7. Follow-Up Actions & Tasks
- Investigate Additional ISP Options
- Description: Research potential backup ISPs for the Amsterdam servers, comparing bandwidth, reliability, and costs. Follow up will be held at the Karlsruhe Hack Weekend - February 2025 to discuss practical options including BGP and retaining HE.net as a fallback ISP.
- Enhance Monitoring Suite
- Description: Implement deeper route and latency monitoring to detect ISP issues quickly and create an automated escalation protocol.
- Formalise Failover Testing Schedule
- Description: Establish failover drills to test switching traffic between ISPs, ensure replication processes are up to date and reliable. Site failover becomes a comfortable option.
- Review and Update ISP SLAs
- Description: Engage with HE.net and Equinix Internet on contractual SLAs and incorporate defined escalation procedures and response times.

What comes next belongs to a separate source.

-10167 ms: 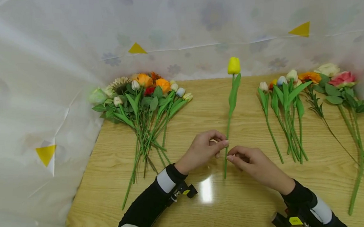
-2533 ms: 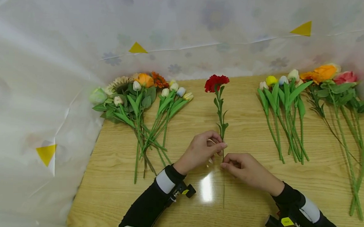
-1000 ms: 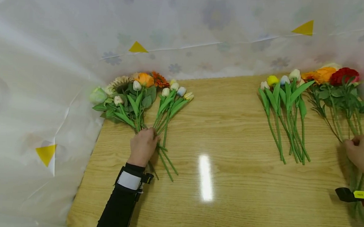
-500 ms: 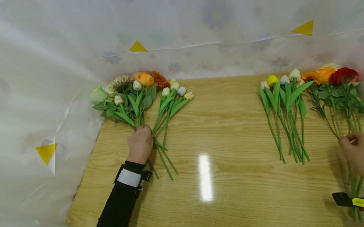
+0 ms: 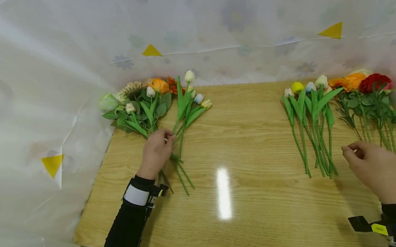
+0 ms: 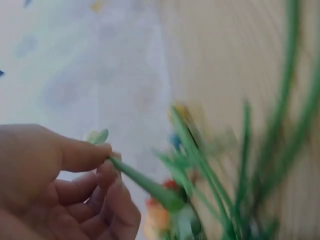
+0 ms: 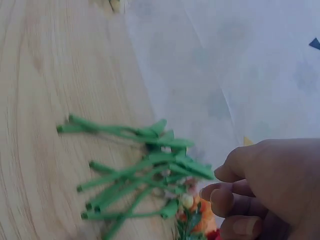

- Improve Out-of-Band Access
- Description: The Raspberry Pi 4 and 4G modem used for out-of-band access. The out-of-band system should be pre-configured to be able to be used as a manual fallback uplink in the event of an ISP outage. The link would be used for server access and syncing the Postgres replication data to the secondary site. The out-of-band hardware should be upgraded to ensure resilience and redundancy. https://github.com/openstreetmap/operations/issues/1197
- Document Outage Communication Procedures
- Description: A document should be created to outline stakeholders and their responsibilities in communicating outages. The document should list the recommended communication channels. The Operations Team will delegate the communication to allow them to focus on remediating the outage.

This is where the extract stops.